Estaba loco por los biscochos. Entonces, su madre le dijo: “Cada vez que quieras un biscocho, date un martillazo en el dedo. Puede ser de la mano o del pie. De ahí, luego, yo te doy un biscocho”. Después, él quiso un biscocho y agarró el martillo del padre y se dio en el dedo del pie, magullándolo todito. Y cuando la madre le dio el biscocho, él lo comió con un poco de la carnita del dedo que tenía sangrando. Más tarde, quiso otro biscocho, se dio otro martillazo en el dedito del pie y la madre corrió con el biscocho. Y él comió el biscocho con la carne del dedito y le gustó todavía más, y luego dio con el martillo en otro dedo y comió el biscocho con el dedo magullado. Al día siguiente, dio cinco martillazos, comió cinco biscochos y cinco dedos, y se preocupó, porque ahora sólo tenía dos dedos y estaba loco por comerlos, con un hambre enfermiza. Hasta que se dio cuenta que la madre sonreía y esperaba, cerca de allí, con la caja de biscochos abierta. Biscochos tostaditos, deliciosos, Aymoré, Duchen, Tostines, Agua y Sal, Cream Crackers, Enrolladitos de Guayaba, Reno, María, Maizena, sándwiches.
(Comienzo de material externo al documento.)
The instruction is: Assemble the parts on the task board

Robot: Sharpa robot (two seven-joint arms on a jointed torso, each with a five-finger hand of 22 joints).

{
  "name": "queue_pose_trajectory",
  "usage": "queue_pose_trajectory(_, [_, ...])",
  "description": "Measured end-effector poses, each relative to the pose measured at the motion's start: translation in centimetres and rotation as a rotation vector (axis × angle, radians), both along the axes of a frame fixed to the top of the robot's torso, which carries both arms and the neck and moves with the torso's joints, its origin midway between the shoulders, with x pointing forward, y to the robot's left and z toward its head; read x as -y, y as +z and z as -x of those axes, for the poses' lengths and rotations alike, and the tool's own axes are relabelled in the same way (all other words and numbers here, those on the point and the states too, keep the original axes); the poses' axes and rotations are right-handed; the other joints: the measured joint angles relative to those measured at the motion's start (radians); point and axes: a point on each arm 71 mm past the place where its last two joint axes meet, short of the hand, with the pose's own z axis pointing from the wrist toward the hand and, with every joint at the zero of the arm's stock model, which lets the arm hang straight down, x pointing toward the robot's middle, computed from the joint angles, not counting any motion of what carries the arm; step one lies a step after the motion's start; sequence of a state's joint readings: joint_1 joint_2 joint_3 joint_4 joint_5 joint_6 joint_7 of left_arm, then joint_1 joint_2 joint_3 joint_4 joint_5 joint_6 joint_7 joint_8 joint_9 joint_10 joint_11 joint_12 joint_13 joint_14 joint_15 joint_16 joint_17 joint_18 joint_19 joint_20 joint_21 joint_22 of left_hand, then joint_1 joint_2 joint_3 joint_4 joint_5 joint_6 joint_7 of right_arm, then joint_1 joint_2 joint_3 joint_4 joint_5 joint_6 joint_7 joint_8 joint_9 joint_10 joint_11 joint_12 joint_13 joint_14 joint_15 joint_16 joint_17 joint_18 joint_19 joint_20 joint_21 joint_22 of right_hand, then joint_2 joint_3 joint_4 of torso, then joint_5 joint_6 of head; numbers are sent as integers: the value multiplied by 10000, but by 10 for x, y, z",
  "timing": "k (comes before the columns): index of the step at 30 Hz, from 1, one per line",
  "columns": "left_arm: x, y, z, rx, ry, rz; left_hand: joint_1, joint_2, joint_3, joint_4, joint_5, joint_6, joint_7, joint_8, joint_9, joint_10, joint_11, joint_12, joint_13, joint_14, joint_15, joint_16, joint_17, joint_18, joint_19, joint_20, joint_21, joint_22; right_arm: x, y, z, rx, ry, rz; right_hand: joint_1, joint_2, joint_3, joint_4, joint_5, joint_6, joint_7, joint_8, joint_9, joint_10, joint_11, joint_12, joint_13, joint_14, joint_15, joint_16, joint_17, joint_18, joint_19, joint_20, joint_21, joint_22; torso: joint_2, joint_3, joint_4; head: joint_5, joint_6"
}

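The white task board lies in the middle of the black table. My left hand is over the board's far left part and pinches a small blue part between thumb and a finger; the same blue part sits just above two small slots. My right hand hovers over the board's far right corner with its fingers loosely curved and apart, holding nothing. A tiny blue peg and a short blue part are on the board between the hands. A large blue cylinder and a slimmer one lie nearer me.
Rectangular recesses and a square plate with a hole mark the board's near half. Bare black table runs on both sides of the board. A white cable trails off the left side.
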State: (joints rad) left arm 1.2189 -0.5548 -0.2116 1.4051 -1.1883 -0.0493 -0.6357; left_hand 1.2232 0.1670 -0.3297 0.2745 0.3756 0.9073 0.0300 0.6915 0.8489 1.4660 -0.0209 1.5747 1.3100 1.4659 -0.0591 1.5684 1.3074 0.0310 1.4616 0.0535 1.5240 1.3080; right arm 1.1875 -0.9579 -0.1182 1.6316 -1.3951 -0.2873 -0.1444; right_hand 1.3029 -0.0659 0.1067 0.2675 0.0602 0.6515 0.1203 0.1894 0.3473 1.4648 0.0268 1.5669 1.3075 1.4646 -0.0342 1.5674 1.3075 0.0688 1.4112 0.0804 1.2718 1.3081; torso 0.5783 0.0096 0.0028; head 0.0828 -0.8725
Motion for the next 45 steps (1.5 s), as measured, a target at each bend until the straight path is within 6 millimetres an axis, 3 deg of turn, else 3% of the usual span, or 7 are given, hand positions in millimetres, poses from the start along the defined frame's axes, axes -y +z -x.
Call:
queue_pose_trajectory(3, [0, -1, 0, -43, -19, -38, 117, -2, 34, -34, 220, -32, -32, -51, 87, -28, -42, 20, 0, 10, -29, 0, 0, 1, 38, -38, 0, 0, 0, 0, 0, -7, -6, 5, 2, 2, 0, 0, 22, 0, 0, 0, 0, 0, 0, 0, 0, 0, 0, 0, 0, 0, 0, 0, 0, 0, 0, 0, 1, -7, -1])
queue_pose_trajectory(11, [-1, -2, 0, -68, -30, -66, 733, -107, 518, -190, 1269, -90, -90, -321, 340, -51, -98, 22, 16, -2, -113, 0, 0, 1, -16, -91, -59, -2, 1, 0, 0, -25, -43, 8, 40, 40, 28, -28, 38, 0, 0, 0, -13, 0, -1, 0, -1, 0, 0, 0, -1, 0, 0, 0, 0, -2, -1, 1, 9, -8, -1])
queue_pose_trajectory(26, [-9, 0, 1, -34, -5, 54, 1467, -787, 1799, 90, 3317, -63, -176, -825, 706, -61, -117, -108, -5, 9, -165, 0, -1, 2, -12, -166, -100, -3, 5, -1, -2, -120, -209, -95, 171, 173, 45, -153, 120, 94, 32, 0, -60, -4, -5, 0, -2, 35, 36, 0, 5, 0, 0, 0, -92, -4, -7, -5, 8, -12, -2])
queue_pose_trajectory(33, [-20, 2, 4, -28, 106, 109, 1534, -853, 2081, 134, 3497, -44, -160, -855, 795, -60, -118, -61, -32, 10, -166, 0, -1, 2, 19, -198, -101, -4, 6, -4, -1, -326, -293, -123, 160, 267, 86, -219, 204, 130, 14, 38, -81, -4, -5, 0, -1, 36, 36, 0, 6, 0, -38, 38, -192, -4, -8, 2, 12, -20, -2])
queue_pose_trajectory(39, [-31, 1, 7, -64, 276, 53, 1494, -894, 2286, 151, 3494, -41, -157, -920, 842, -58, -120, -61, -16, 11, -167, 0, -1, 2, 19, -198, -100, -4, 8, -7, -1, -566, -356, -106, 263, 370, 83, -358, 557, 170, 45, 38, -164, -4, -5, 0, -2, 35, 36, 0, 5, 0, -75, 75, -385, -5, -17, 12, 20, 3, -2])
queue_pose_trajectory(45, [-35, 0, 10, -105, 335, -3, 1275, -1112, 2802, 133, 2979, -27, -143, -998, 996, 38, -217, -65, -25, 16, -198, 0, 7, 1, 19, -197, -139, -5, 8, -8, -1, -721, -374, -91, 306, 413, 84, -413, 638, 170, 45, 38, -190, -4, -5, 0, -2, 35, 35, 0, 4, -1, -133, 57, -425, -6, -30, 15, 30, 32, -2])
Y se le hacía agua la boca. Tanto que martilleó de inmediato los dos últimos dedos de los pies. Se tragó los biscochos y la carne, pero seguía con hambre todavía, martilló los dedos de la mano, pidió a la madre que le martillase los dedos de la otra mano. Y se desesperó al ver que no le quedaba ningún dedo, y la madre allí, con la caja de biscochos. Y cuando él, sin dedos, volteó para mirarla, afligido, angustiado, hambriento, la madre le dijo: “La gula es algo feo”.


Amo a mi hija

Compraba revistas y recortaba las mujeres bonitas. Las guardaba en un plástico. Cada quince días, se sacaba fotografías. Examinaba cada una de sus fotos, se desanimaba: no podía competir. Aún tenían que ser las otras. Entonces le mandaba a su madre las fotos de las muchachas de las revistas con una nota: “Mire qué lindas éstas. Espero que le gusten. Que esté orgullosa de ellas.” La madre las recibía, escogía una, la cambiaba por otra existente en la cartera e iba a presumir a las amigas: “Vean a mi hija, cómo es de bonita.” La madre se había decepcionado cuando ella nació. Todavía más cuando creció gordita, un poco jorobada, los pechos grandes, andando con los pies para adentro. Tenía los dientes bonitos y por eso se reía sin pensar, por cualquier cosa, alegre o triste. Era una risa neurótica que incomodaba. Caía bien, era buena. Pero la madre no se conformaba. Y en la cartera, donde debía tener el retrato de la hija, ella colocaba fotos de modelos, artistas de cine y mujeres de sociedad. La hija era quien las escogía y enviaba. Se ponía feliz con la felicidad de la madre. “Una más, mamá, espero que ésta le guste.”